Frequentieverdeling | Verloop van de ziekte van dementie

Frequentieverdeling

Dementia is een fenomeen van ouderdom en wordt steeds meer een wijdverspreide ziekte. Elke 10e Duitser die de 65 is gepasseerd, vertoont al cognitieve gebreken, wat in sommige gevallen kan leiden tot een dementie syndroom. Tussen de 65 en 70 jaar is het ziektecijfer 2%.

In de periode tussen 70 en 79 jaar loopt het percentage op tot 6%, waarbij vrouwen iets vaker worden getroffen dan mannen. Dit geslachtsspecifieke verschil wordt nog duidelijker vanaf de leeftijd van 85 jaar, wat resulteert in een algemeen ziektecijfer van 20%. In hoeverre het hoge percentage vrouwelijke patiënten verband houdt met de hogere gemiddelde leeftijd van vrouwen, is twijfelachtig.

Levensverwachting

De levensverwachting is gerelateerd aan het tijdstip van ziekte. Alzheimer-dementie, die aanwezig is bij 60% van de dementieziekten, resulteert in de dood van de patiënt binnen 10 tot 12 jaar. Het is niet de ziekte van Alzheimer die verantwoordelijk is, maar de ziekten die ermee gepaard gaan voorwaarde.

Bijvoorbeeld het risico op contractering longontsteking (longontsteking) neemt toe als de patiënt bedlegerig is. Dit kan met name de dood van ouderen tot gevolg hebben. Een voorbeeld: als iemand op 67-jarige leeftijd ziek wordt van de ziekte van Alzheimer, heeft hij of zij een waarschijnlijke levensverwachting van 77 tot 79 jaar. Hoe ouder de patiënt is op het moment van zijn of haar ziekte, des te waarschijnlijker zijn secundaire ziekten die uiteindelijk de dood van de patiënt veroorzaken.

Duur

De duur van dementie hangt altijd af van het type onderliggende ziekte. Patiënten overlijden meestal aan een bijkomende ziekte, die wordt veroorzaakt door het toenemende gebrek aan onafhankelijkheid en immobilisatie, maar ook door de hoge leeftijd van de meeste patiënten. Veel voorkomende ziekten zijn ontsteking van de longen (longontsteking) of de urinewegen en, op oudere leeftijd, hart- en vaatziekten of leeftijdsgebonden hartstilstand.

In zeldzame gevallen leidt dementie tot de dood van de getroffen persoon. Daarom varieert de duur van de ziekte afhankelijk van de onderliggende ziekte en de agressiviteit van het beloop, soms tussen de 3 en 20 jaar. Een exacte prognose is nauwelijks mogelijk, zelfs als de onderliggende ziekte bekend is.

Therapie

De behandelingsopties zijn eerder beperkt in aanwezigheid van primaire dementie met als oorzaak pathologische veranderingen in de hersenen. Tot dusverre is er geen uitzicht op genezing, maar afhankelijk van de symptomen kan medicatie worden gegeven om de belasting van patiënten en hun naasten zo laag mogelijk te houden. In die zin kunnen antidementiemedicijnen (geneesmiddelen tegen dementie) worden gebruikt zolang ze de onderliggende ziekte aangeven.
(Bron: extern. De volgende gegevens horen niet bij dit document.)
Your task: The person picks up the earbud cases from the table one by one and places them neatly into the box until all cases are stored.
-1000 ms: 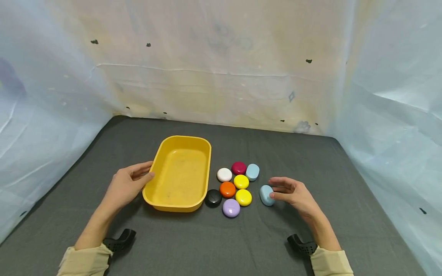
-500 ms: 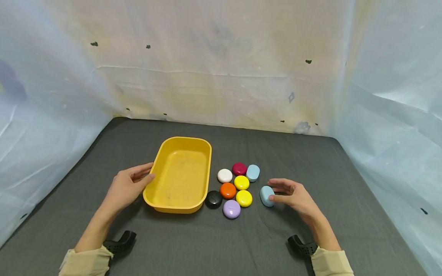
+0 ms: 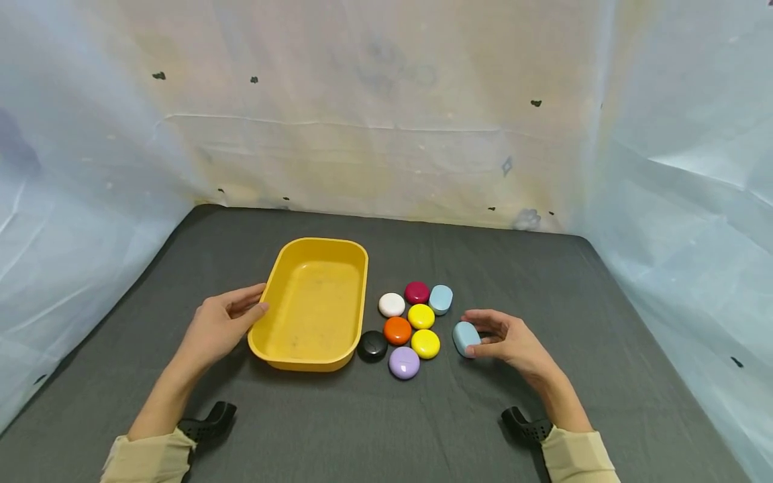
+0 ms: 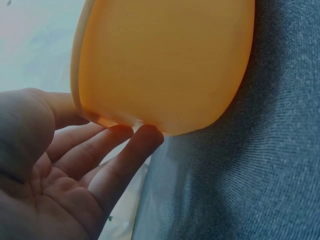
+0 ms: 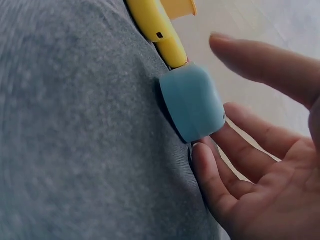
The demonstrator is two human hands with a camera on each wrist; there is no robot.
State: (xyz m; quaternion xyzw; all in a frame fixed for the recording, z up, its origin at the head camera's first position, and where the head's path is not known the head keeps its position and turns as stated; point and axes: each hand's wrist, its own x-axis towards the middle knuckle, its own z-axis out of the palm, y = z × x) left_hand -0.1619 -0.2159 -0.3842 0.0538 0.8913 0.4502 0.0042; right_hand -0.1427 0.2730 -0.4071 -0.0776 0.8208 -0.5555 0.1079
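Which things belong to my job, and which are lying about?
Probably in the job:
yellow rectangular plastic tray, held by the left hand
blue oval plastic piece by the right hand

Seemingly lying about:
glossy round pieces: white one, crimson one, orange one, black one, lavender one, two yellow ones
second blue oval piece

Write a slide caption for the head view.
Left hand holding a yellow tray, right hand at the nearer light-blue block.
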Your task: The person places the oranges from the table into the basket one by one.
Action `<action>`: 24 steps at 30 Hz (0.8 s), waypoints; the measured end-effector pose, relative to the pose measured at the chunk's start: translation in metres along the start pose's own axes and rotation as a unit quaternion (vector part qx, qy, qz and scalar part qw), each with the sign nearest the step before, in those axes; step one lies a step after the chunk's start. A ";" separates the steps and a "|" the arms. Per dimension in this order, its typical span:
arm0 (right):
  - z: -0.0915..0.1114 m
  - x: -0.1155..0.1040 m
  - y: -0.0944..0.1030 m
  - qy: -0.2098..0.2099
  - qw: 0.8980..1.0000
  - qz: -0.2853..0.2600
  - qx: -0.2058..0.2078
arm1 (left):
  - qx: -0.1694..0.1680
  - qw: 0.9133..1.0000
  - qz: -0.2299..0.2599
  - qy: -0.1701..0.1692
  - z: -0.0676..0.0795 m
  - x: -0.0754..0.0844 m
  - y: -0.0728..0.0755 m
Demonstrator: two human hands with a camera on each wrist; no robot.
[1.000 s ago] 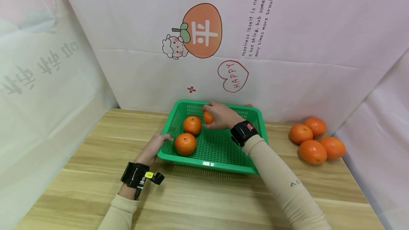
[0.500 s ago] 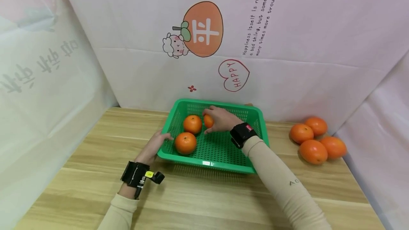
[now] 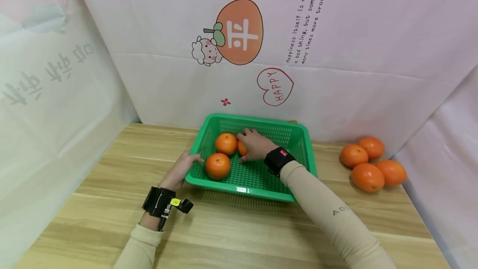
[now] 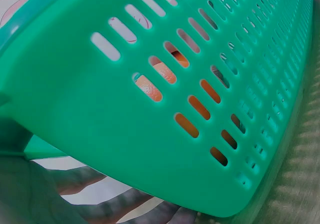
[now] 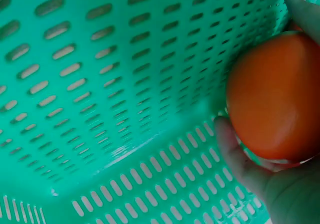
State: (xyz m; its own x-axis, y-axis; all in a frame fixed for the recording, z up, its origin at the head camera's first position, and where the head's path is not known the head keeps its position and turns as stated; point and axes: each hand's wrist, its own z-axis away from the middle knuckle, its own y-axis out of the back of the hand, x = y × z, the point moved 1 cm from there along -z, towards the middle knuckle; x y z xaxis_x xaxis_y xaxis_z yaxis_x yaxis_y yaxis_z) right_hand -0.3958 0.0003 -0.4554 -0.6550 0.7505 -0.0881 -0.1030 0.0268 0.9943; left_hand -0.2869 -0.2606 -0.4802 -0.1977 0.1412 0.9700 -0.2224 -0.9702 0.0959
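Observation:
A green plastic basket (image 3: 239, 189) stands on the wooden table. Inside it, towards the left end, sit two oranges, a back orange (image 3: 225, 143) and a front orange (image 3: 218, 166). My right hand (image 3: 257, 146) reaches down into the basket and holds a third orange (image 5: 274, 97), its fingers and thumb round the sides. From the head view that orange is mostly hidden behind the hand, close beside the back one. My left hand (image 3: 180, 171) grips the basket's left rim, thumb over the edge; in the left wrist view its fingers (image 4: 115, 206) show below the green wall.
Several oranges (image 3: 367, 177) lie in a cluster on the table (image 3: 239, 235) to the right of the basket. A white printed cloth (image 3: 171, 90) hangs right behind the basket, and pale sheets close off both sides. Both wrists wear black straps.
My right hand has lowered with its orange deeper into the basket and slightly nearer to me. The left hand keeps its place on the rim. The head view has shifted a little.

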 end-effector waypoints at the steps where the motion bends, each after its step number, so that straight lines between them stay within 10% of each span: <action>1: 0.000 -0.001 0.000 -0.003 1.000 0.003 -0.003 | 0.001 1.000 0.000 0.000 0.000 0.000 0.000; 24: -0.001 0.006 0.001 0.017 0.996 0.073 0.039 | 0.002 1.000 0.001 -0.002 0.000 0.001 0.000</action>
State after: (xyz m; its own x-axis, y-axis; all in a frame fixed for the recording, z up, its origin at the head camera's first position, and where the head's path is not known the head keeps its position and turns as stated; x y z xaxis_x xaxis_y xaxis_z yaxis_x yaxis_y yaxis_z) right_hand -0.4003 0.0044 -0.4552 -0.6843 0.7269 0.0574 0.0531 -0.0289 0.9982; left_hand -0.2871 -0.2609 -0.4794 -0.1942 0.1374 0.9713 -0.2178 -0.9715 0.0939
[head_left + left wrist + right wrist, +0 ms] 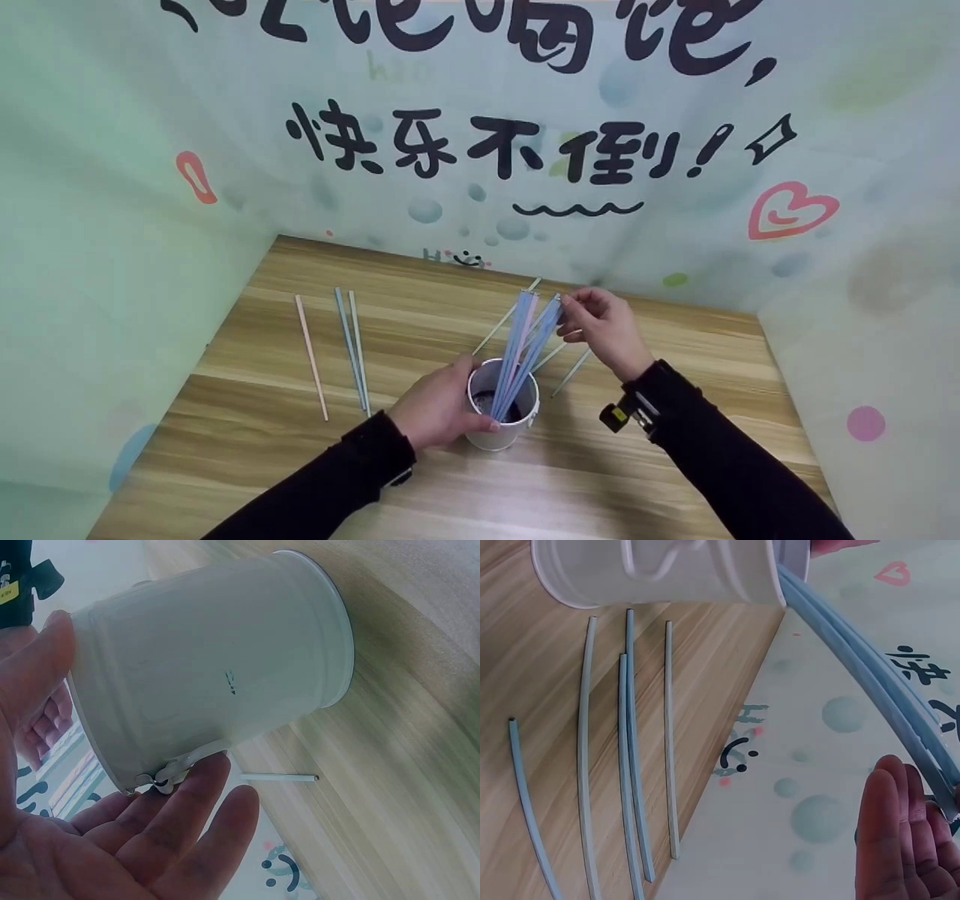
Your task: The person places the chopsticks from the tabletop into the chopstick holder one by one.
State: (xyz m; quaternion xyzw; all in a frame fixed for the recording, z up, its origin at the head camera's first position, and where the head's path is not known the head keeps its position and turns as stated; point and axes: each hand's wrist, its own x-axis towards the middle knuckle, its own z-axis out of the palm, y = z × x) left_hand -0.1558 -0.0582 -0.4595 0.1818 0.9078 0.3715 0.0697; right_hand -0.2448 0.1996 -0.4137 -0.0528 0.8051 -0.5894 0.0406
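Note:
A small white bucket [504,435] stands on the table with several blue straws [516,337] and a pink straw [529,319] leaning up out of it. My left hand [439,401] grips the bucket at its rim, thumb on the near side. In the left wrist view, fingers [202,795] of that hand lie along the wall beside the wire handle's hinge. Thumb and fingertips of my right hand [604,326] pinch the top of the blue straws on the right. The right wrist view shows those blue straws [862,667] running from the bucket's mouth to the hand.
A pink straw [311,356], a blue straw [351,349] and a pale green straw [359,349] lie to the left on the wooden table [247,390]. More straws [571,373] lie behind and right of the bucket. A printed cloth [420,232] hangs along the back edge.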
Als de dementie gepaard gaat met Depressie of als in de loop van de ziekte andere psychiatrische symptomen zoals paranoia of wanen optreden, kan hier ook verlichting worden geboden door middel van medicamenteuze behandeling (antidepressiva en antipsychotica). Aandoeningen waarin de patiënt ongewoon onrustig is of slaapstoornissen zijn ook symptomen die indien nodig met verschillende medicijnen kunnen worden verlicht. Als de dementie nog niet te ver gevorderd is, kan cognitieve training worden overwogen. Hierdoor kan de patiënt zijn of haar vaardigheden blijven oefenen en zo mogelijk langer volhouden.